● WHAT TO PRODUCE
Your reply should be the following data, copied exactly.

● SUPPLIED MATERIAL

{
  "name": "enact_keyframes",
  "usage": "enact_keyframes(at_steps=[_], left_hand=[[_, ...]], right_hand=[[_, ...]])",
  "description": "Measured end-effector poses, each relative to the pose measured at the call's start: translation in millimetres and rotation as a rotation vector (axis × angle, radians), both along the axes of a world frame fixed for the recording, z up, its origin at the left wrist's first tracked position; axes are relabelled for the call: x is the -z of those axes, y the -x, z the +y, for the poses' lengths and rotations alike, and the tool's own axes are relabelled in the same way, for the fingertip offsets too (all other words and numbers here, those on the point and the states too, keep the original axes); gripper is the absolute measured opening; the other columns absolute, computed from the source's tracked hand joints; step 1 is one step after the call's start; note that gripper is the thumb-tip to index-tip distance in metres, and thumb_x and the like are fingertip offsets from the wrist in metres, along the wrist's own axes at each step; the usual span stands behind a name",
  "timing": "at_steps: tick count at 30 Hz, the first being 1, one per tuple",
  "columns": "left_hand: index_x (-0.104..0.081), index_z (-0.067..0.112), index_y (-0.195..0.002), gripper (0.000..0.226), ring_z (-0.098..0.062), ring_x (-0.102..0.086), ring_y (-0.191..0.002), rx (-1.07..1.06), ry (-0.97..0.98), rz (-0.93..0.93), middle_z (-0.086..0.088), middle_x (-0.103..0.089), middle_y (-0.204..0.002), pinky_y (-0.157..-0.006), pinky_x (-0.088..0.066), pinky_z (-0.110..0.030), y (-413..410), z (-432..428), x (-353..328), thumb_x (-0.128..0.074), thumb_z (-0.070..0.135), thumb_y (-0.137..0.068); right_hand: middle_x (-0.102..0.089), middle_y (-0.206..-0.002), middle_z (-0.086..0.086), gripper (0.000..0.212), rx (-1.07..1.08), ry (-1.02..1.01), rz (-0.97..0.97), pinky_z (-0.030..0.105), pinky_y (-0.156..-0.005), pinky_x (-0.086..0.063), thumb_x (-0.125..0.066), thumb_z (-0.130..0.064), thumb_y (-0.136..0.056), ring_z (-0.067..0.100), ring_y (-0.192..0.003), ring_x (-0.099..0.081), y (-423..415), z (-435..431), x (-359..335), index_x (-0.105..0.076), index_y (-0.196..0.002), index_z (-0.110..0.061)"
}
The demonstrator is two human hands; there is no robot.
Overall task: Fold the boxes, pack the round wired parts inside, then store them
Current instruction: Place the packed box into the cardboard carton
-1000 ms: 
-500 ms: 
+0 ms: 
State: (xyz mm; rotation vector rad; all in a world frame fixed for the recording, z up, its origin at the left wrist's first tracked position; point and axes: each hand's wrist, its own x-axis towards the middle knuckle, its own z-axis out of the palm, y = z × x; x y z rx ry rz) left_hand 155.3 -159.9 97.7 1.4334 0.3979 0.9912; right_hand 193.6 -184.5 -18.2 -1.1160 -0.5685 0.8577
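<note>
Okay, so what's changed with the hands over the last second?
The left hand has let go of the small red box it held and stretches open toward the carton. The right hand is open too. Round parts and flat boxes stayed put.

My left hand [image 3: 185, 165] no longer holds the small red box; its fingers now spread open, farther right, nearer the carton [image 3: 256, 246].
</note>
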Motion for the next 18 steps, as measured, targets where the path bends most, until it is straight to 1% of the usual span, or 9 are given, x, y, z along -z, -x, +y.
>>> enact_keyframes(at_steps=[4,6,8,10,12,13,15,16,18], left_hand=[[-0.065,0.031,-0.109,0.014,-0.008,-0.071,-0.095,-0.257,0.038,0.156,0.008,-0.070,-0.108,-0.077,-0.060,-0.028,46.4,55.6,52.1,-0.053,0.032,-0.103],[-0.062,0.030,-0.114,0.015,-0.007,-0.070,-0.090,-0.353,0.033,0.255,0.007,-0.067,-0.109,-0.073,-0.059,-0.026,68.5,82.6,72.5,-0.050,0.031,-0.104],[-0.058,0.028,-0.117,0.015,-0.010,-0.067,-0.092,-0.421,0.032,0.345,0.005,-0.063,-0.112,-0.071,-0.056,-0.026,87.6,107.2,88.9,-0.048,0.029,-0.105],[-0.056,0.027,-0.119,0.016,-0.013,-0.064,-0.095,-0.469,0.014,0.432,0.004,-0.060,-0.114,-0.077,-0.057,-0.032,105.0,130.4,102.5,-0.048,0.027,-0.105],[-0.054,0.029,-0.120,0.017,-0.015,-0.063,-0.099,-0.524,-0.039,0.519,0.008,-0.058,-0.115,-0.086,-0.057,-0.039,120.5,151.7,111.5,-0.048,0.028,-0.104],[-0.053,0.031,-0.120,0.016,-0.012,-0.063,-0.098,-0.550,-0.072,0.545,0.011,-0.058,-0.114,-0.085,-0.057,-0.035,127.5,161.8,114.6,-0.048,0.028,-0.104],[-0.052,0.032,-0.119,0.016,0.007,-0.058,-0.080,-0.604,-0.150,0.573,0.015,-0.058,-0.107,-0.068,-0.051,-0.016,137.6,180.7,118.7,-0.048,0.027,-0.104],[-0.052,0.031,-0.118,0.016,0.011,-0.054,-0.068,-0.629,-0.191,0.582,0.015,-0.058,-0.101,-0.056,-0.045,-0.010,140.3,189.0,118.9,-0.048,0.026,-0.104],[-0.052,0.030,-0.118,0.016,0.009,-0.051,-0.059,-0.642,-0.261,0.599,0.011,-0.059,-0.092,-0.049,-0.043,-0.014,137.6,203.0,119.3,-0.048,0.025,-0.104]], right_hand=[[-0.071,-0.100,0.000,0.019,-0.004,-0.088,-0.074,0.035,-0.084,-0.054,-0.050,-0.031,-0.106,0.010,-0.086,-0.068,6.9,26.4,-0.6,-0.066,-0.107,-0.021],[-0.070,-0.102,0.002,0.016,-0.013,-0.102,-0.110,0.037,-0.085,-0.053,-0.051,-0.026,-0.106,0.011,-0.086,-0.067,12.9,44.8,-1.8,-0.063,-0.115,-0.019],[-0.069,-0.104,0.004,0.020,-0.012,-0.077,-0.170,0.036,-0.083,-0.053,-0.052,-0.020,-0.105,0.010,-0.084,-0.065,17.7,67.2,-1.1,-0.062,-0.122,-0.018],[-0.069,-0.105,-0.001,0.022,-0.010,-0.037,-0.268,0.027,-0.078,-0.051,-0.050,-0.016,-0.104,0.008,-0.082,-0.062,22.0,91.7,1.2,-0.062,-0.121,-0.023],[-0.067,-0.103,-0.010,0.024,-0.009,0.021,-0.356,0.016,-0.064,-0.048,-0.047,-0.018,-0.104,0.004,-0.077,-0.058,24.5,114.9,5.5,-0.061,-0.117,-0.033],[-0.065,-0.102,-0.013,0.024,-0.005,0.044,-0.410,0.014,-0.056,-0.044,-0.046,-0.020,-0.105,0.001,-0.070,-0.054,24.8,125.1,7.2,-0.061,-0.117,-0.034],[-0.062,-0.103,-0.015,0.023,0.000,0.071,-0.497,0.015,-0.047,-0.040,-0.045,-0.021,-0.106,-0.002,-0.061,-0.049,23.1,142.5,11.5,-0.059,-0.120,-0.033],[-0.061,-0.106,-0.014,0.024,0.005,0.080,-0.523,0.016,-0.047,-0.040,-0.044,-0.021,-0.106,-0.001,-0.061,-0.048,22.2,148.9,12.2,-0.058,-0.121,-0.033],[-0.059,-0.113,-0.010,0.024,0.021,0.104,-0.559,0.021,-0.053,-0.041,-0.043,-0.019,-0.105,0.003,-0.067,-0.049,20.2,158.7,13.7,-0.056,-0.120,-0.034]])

● RESULT FOR THIS EXERCISE
{
  "name": "enact_keyframes",
  "usage": "enact_keyframes(at_steps=[_], left_hand=[[_, ...]], right_hand=[[_, ...]])",
  "description": "Measured end-effector poses, each relative to the pose measured at the call's start: translation in millimetres and rotation as a rotation vector (axis × angle, radians), both along the axes of a world frame fixed for the recording, z up, its origin at the left wrist's first tracked position; axes are relabelled for the call: x is the -z of those axes, y the -x, z the +y, for the poses' lengths and rotations alike, and the tool's own axes are relabelled in the same way, for the fingertip offsets too (all other words and numbers here, those on the point and the states too, keep the original axes); gripper is the absolute measured opening; the other columns absolute, computed from the source's tracked hand joints; step 1 is one step after the call's start; note that gripper is the thumb-tip to index-tip distance in metres, and thumb_x and the like are fingertip offsets from the wrist in metres, along the wrist's own axes at each step; the usual span stands behind a name",
  "timing": "at_steps: tick count at 30 Hz, the first being 1, one per tuple",
  "columns": "left_hand: index_x (-0.104..0.081), index_z (-0.067..0.112), index_y (-0.195..0.002), gripper (0.000..0.226), ring_z (-0.098..0.062), ring_x (-0.102..0.086), ring_y (-0.191..0.002), rx (-1.07..1.06), ry (-0.97..0.98), rz (-0.93..0.93), middle_z (-0.086..0.088), middle_x (-0.103..0.089), middle_y (-0.204..0.002), pinky_y (-0.157..-0.006), pinky_x (-0.088..0.066), pinky_z (-0.110..0.030), y (-413..410), z (-432..428), x (-353..328), thumb_x (-0.128..0.074), thumb_z (-0.070..0.135), thumb_y (-0.137..0.068); right_hand: middle_x (-0.102..0.089), middle_y (-0.206..-0.002), middle_z (-0.086..0.086), gripper (0.000..0.212), rx (-1.07..1.08), ry (-1.02..1.01), rz (-0.97..0.97), pinky_z (-0.030..0.105), pinky_y (-0.156..-0.005), pinky_x (-0.086..0.063), thumb_x (-0.125..0.066), thumb_z (-0.130..0.064), thumb_y (-0.136..0.056), ring_z (-0.067..0.100), ring_y (-0.192..0.003), ring_x (-0.099..0.081), y (-423..415), z (-435..431), x (-359..335), index_x (-0.105..0.076), index_y (-0.196..0.002), index_z (-0.110..0.061)"
}
The demonstrator is two human hands; there is no robot.
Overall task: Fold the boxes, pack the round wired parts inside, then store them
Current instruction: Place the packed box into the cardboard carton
-1000 ms: 
-500 ms: 
+0 ms: 
State: (xyz mm; rotation vector rad; all in a world frame fixed for the recording, z up, its origin at the left wrist's first tracked position; point and axes: each hand's wrist, its own x-axis towards the middle knuckle, its own z-axis out of the palm, y = z × x; x y z rx ry rz) left_hand 155.3 -159.9 97.7 1.4334 0.3979 0.9912; right_hand 193.6 -184.5 -18.2 -1.1160 -0.5685 0.8577
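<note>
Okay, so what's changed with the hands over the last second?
The left hand has let go of the small red box it held and stretches open toward the carton. The right hand is open too. Round parts and flat boxes stayed put.

My left hand [image 3: 185, 165] no longer holds the small red box; its fingers now spread open, farther right, nearer the carton [image 3: 256, 246].
</note>
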Motion for the next 18 steps, as measured, targets where the path bends most, until it is straight to 1% of the usual span, or 9 are given, x, y, z along -z, -x, +y.
>>> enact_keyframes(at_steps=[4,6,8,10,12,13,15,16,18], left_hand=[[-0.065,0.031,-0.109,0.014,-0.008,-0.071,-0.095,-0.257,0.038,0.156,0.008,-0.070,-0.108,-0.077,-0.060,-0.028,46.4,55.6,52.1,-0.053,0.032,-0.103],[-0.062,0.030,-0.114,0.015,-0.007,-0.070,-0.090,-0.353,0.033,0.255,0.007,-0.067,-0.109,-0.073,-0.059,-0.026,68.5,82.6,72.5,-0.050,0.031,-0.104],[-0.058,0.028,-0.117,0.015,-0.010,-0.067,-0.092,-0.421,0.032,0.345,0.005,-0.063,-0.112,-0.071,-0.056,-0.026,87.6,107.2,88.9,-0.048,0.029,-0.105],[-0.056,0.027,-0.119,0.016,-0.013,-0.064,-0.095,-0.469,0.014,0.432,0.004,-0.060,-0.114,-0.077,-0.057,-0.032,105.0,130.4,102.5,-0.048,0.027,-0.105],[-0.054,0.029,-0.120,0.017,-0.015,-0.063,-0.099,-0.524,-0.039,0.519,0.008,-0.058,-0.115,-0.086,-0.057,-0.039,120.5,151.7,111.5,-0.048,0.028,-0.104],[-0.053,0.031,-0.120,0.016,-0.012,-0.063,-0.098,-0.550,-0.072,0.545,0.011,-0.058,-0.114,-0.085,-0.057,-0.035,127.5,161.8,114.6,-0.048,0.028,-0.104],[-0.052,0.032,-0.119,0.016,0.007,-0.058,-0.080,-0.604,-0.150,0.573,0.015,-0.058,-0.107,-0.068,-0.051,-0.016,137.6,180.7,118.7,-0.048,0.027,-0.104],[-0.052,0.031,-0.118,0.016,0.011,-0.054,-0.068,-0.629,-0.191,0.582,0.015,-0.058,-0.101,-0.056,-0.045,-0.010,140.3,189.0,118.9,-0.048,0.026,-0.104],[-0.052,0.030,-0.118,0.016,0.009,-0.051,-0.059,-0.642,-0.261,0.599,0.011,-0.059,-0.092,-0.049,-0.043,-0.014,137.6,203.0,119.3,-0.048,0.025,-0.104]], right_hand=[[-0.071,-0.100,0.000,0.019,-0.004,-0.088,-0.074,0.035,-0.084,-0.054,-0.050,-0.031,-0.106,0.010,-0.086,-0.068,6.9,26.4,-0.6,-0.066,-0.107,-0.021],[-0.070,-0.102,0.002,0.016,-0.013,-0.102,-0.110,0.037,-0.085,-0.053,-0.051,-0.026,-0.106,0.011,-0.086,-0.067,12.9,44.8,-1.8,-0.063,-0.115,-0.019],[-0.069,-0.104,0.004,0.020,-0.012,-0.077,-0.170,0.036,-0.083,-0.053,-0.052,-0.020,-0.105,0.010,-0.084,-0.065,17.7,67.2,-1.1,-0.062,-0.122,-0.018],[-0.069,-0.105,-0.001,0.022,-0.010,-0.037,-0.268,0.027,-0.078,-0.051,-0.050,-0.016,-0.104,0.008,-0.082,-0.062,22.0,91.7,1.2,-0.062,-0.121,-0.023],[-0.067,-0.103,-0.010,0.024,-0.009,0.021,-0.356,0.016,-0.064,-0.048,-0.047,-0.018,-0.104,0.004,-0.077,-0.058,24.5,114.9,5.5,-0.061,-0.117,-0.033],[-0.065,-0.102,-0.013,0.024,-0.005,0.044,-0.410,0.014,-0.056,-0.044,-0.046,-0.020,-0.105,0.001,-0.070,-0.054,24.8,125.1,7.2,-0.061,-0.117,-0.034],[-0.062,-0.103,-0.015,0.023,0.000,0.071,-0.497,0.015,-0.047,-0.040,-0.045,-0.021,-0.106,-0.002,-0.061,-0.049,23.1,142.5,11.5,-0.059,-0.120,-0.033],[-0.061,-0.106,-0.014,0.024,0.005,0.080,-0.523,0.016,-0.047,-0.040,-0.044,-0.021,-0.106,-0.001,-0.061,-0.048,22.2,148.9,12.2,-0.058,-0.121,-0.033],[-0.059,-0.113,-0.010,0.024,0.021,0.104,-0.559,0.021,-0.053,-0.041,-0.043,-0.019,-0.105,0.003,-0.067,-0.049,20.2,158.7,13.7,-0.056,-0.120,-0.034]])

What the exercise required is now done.